▸ Problem to work on: The listing below is the input. Say how many of its lines contain "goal", giving the number alone.

##########

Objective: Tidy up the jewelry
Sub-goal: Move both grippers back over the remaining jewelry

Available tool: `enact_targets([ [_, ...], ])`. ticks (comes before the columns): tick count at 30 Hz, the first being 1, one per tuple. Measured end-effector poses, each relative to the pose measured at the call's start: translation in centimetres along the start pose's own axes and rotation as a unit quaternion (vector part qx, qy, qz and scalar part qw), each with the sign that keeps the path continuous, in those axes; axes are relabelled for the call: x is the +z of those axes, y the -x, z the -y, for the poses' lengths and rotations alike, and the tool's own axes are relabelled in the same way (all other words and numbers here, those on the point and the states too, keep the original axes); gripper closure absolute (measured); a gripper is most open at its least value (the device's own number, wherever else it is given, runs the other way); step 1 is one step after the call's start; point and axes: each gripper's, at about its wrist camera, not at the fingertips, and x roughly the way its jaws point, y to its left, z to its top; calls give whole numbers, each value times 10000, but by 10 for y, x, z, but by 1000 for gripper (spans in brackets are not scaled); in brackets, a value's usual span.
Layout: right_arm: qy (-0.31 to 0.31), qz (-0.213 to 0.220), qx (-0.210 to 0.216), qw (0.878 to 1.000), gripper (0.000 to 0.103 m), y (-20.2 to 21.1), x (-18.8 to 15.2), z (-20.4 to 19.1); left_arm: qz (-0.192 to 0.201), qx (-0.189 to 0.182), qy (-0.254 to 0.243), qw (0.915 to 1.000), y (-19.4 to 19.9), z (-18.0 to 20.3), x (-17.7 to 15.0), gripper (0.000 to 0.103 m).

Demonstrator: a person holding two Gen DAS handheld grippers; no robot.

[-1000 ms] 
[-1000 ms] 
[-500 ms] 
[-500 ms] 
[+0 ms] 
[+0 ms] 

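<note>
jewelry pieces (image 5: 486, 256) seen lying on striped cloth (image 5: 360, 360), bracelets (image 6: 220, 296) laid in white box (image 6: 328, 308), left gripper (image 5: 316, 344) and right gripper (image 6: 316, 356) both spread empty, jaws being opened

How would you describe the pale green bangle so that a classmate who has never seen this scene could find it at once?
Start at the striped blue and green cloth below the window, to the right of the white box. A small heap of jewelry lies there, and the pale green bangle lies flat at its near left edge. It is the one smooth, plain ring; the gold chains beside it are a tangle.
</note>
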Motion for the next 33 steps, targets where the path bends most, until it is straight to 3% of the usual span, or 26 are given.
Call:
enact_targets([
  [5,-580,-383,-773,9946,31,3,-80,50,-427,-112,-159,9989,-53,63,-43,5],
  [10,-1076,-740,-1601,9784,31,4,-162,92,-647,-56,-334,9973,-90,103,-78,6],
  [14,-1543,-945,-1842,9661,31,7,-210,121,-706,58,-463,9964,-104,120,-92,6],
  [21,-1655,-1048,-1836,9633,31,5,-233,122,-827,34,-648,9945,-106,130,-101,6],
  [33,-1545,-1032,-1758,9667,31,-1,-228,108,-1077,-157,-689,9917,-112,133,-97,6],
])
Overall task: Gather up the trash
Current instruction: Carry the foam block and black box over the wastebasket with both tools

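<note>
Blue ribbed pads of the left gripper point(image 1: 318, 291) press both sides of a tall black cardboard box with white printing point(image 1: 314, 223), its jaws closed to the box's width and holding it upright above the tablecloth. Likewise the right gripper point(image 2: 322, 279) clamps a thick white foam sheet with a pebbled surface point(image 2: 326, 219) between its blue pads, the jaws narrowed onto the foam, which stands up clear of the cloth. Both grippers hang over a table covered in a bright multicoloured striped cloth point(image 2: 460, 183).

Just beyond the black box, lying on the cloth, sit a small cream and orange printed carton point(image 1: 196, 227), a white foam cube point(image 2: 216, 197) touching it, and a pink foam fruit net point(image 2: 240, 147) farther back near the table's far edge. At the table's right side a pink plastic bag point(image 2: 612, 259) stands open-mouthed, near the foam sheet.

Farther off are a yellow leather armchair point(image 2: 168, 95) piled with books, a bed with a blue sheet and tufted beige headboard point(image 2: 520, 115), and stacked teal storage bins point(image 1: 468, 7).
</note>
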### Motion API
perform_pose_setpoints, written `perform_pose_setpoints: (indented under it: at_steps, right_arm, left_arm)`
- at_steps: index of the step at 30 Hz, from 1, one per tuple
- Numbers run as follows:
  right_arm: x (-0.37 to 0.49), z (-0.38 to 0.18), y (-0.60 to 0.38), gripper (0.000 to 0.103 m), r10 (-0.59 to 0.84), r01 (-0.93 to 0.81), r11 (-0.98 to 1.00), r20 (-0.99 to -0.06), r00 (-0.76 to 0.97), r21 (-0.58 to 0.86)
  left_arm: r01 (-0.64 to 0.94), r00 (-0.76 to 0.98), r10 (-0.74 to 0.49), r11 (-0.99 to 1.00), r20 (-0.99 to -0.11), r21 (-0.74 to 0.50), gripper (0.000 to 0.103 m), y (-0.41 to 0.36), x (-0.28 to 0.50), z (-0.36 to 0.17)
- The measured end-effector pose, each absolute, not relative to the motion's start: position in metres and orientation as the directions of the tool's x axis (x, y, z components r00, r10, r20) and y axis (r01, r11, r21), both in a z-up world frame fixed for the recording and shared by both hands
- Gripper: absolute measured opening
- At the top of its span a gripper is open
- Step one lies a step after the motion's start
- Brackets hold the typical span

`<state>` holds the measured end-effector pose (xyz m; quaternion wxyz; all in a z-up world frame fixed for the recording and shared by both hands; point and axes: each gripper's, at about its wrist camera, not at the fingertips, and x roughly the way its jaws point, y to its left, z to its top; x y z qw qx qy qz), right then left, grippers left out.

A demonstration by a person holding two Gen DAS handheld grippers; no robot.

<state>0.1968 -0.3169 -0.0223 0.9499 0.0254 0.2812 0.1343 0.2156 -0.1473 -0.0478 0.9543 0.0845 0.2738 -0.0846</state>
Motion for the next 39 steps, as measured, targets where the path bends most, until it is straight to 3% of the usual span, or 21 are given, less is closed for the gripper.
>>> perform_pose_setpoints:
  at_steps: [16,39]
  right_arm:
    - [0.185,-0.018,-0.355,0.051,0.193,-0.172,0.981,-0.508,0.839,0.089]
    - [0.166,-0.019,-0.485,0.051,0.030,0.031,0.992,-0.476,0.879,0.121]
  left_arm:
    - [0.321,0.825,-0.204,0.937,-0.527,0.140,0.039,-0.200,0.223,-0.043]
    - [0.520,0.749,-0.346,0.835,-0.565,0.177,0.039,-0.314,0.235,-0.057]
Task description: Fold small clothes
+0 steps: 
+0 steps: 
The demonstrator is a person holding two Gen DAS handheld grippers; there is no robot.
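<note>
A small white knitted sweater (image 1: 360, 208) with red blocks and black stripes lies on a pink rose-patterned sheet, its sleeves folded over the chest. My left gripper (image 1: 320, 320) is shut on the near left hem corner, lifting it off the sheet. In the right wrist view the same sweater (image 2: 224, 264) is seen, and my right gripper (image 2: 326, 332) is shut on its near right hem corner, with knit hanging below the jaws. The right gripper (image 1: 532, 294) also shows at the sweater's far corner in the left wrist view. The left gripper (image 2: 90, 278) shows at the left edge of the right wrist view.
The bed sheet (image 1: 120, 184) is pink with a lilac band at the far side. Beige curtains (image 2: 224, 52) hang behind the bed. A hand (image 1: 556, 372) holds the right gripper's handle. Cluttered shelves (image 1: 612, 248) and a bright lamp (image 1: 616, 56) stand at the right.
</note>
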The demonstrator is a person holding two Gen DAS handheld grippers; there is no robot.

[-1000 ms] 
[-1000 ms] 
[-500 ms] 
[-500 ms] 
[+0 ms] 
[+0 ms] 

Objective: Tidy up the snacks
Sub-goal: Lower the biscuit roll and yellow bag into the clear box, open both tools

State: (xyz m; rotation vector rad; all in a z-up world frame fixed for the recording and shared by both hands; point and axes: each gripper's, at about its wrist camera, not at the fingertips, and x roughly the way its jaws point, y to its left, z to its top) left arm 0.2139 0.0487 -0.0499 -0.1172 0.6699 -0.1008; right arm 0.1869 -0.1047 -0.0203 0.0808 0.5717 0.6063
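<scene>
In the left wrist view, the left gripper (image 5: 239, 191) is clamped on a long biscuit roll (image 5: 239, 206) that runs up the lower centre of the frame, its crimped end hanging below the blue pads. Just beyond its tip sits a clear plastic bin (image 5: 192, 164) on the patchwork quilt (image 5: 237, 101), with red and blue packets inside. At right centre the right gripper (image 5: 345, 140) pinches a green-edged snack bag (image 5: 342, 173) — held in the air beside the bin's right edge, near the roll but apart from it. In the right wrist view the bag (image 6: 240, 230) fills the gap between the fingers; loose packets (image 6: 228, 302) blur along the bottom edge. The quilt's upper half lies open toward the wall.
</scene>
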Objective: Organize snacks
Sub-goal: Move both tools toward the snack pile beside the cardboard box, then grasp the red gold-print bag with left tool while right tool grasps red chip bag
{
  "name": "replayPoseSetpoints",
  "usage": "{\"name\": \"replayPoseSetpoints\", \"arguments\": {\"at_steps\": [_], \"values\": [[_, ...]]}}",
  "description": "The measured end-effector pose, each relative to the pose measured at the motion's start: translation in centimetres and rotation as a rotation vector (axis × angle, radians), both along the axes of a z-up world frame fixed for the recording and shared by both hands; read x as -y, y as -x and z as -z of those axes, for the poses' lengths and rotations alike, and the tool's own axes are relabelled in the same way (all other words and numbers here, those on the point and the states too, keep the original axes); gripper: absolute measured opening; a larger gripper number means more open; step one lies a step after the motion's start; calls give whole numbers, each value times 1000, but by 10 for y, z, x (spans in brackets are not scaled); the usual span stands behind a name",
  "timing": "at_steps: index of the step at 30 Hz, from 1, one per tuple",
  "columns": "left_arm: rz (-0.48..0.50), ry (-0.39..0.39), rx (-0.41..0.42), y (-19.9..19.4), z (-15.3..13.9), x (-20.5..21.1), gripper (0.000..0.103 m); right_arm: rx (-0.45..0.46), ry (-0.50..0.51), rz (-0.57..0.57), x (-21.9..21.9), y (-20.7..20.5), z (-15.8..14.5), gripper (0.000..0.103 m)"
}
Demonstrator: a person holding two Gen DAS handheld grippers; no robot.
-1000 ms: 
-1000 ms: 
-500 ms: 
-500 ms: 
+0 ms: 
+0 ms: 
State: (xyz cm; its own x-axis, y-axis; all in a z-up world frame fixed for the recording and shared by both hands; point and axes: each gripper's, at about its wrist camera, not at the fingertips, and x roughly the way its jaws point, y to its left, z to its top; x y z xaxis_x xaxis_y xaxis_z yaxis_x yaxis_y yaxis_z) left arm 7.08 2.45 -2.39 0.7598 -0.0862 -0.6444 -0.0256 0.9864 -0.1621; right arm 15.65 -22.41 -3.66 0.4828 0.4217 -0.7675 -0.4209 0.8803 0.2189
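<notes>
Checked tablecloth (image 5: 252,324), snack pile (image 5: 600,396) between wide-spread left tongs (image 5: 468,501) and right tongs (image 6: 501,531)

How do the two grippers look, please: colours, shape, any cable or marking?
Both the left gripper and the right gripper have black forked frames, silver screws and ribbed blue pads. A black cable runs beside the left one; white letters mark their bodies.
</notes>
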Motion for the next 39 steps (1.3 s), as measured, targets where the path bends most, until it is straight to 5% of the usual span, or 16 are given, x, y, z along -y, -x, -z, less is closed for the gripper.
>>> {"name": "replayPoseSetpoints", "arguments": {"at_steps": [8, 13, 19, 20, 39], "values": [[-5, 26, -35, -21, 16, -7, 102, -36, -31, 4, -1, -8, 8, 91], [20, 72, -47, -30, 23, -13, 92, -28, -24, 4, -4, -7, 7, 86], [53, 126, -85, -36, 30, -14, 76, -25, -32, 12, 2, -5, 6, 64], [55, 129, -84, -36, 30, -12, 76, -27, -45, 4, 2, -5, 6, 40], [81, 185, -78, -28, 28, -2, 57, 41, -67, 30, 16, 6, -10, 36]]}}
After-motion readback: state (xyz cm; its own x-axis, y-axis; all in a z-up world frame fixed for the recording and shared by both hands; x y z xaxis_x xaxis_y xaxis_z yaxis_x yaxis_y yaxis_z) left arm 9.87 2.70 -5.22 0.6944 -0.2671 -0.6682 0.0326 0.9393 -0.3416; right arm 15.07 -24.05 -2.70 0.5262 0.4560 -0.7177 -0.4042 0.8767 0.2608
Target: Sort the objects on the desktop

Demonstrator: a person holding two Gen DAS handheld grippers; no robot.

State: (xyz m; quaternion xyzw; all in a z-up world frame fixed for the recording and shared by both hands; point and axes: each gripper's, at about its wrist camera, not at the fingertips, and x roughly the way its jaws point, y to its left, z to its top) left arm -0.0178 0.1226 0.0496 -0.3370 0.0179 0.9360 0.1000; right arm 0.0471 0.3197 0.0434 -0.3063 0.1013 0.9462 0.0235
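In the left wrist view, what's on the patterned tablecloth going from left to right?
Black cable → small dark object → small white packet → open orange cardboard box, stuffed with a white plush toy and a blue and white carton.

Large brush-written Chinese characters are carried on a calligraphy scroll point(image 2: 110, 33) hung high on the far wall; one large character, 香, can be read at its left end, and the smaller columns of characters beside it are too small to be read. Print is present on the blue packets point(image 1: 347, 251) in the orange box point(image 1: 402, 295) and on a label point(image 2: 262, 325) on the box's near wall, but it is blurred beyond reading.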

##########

▸ Exercise output: 3